Control of invasive species in Lake Tahoe remains a struggle
By Geoff Schladow, Heather Segale, Allison Gamble and Andrea Wilkins
Research efforts to control invasive aquatic species from around the world continue to threaten the Lake Tahoe Basin. Work to identify the most effective mechanisms for controlling the populations of Asian clams continues. Current projects are focused on controlling the spread of the Asian clam population in Emerald Bay. Researchers are working collaboratively to experiment with different methods of eradication.

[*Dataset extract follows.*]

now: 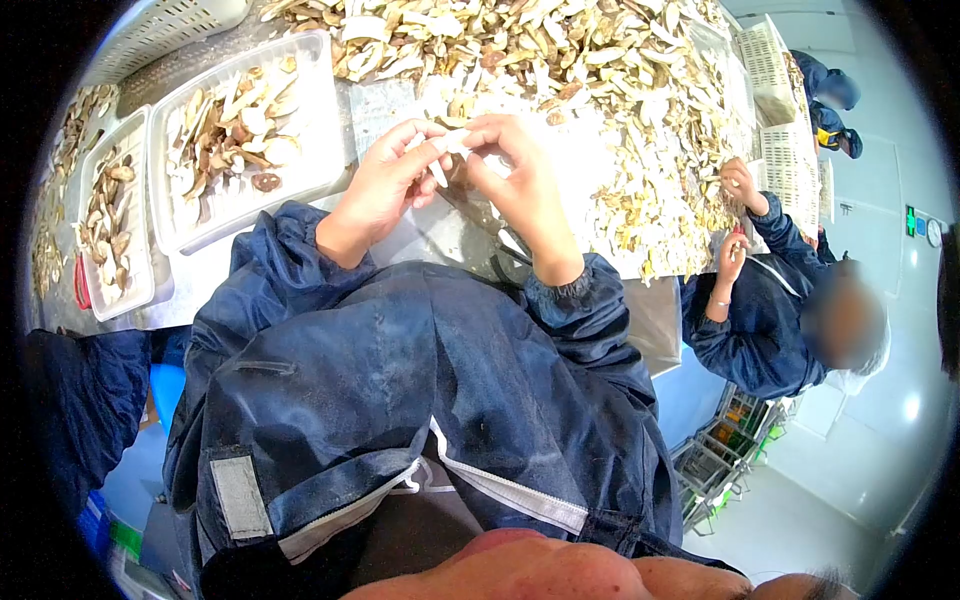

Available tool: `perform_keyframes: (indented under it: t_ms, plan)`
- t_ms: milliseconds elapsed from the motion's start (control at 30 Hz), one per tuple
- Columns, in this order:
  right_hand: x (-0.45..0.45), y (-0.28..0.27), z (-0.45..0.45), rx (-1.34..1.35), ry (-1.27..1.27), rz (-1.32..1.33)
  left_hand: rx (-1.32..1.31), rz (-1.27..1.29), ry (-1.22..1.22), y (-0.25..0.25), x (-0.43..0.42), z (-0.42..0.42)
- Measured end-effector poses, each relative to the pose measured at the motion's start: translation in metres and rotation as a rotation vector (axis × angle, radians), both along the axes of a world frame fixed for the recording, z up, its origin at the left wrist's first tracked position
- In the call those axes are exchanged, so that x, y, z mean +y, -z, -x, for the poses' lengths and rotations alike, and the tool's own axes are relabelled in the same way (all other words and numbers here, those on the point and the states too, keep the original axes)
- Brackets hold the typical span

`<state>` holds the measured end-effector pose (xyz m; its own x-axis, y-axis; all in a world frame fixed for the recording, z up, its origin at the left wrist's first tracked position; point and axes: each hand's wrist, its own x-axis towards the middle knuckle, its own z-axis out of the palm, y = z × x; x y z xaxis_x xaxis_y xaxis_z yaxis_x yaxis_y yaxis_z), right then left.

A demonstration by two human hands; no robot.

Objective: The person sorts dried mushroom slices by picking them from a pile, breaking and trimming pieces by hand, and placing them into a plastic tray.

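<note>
Both of my hands meet over the near part of the table, just in front of my body. My left hand point(385, 185) pinches one end of a small white piece point(455, 140), perhaps a mushroom slice. The fingers of my right hand point(515, 175) close on the piece's other side. A pale strip point(438, 174) hangs below my left fingertips. Beyond my hands spreads a large heap of sliced mushrooms point(540, 50). Left of my left hand stands a clear white tub point(330, 110) holding brown and cream slices.
A narrower white tray point(145, 270) with mushroom pieces stands at the far left. A co-worker point(760, 320) works at the table's right side. White perforated baskets point(785, 155) line the far right edge. Another basket point(165, 40) is at the upper left.
</note>
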<state>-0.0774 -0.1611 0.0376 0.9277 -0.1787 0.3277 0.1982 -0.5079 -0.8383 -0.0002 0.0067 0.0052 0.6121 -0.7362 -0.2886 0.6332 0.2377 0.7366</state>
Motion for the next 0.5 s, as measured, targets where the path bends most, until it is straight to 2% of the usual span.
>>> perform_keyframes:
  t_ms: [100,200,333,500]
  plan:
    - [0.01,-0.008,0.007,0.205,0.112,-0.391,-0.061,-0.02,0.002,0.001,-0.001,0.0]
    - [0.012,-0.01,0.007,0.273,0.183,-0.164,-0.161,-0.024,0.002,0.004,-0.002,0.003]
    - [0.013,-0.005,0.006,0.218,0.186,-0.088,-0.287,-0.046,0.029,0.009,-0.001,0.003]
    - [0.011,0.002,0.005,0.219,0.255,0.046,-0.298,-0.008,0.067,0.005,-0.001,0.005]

Research is also being done in the southern part of the lake on Curlyleaf pondweed. Curlyleaf pondweed is an invasive aquatic weed that is increasing in density in Lake Tahoe. It reproduces via vegetative shoots called turions, which are extremely resilient and hard to kill. Researchers are working on identifying possible means for controlling the spread and reproduction of this invasive species using bottom barriers of several materials (jute, rubber, and polyethylene). Three sets of these barriers are currently out in Lake Tahoe.
Scientists continue to discover new things about Lake Tahoe. Photo/LTN
Post-doctoral researcher Allison Gamble is also studying the effects of Mysis shrimp on Tahoe’s food web. Mysis were deliberately introduced into Lake Tahoe in the 1960s. Mysis are a big predator on smaller zooplankton, and also an important food source for fish. They undertake a diel (within 24-hours) vertical migration every night, where they migrate from the bottom of the lake to close to the surface, one of the longest vertical migrations in nature. If we scaled the Mysis to the size of a human, it would be equivalent to moving 50 miles (or 1,700 laps of a pool) vertically up and back down in a single night.
Gamble is comparing the historical densities of Mysis shrimp to current densities in Lake Tahoe, Emerald Bay, Fallen Leaf Lake, and Donner Lake, and addressing how ecosystem characteristics influence food web dynamics. Her research will provide new insights into the evolving Tahoe food web.
PARASOL
The lake was buzzing with scientists from around the world at Tahoe for a weeklong research project called “PARASOL” (PARticulates And SOlutes in Lakes). Scientists and students from TERC, the EPA National Health and Environmental Effects Research Laboratory in Duluth, and the University of Kyoto completed a circumnavigation of the lake, taking measurements of all the physical properties and the suspended particles and organisms that comprise the lake’s ecosystems. These measurements will allow us to know how the near shore water quality changes around the lake.
In addition, the team devoted extra effort to studying conditions in Marla Bay and Emerald Bay. The work was exhausting, often starting before 6am, and usually ending well after dark. TERC supporters allowed research vessels to be moored at their private docks around the lake, saving valuable time and gas.
Hundreds of samples went from lake to the lab all week.
The data from this project is still being analyzed at Tahoe, Davis, DRI, Duluth and Kyoto.
Microbial plankton survey
Three weeks following PARASOL, a new group of collaborators filled TERC’s laboratories to conduct a preliminary survey of the microbial plankton of Lake Tahoe. This time the visitors were from Laval University in Quebec, and UC Santa Cruz. Most of what lives in Lake Tahoe is invisible, and it has only been in the last few years that tools such as flow cytometry and DNA sequencing have allowed us to see this hidden world and learn about how it is impacting the features of the lake that we do see. The results of this experiment are being used as the basis of new proposals to the National Science Foundation.
Input of sediment
TERC post-doctoral researcher Alexander Forrest and graduate student Paul Stumpner deployed a current-measuring instrument in Lake Ohau in New Zealand in November 2011. This collaborative project with Richard Levy of GNS Science will provide information on the input of sediment to this glacial lake. What we have learned at Lake Tahoe is being applied in many parts of the world. Conversely, what we learn in New Zealand will help us to better understand Lake Tahoe.
Geoff Schladow, Heather Segale, Allison Gamble and Andrea Wilkins are with the UC Davis Tahoe Environmental Research Center.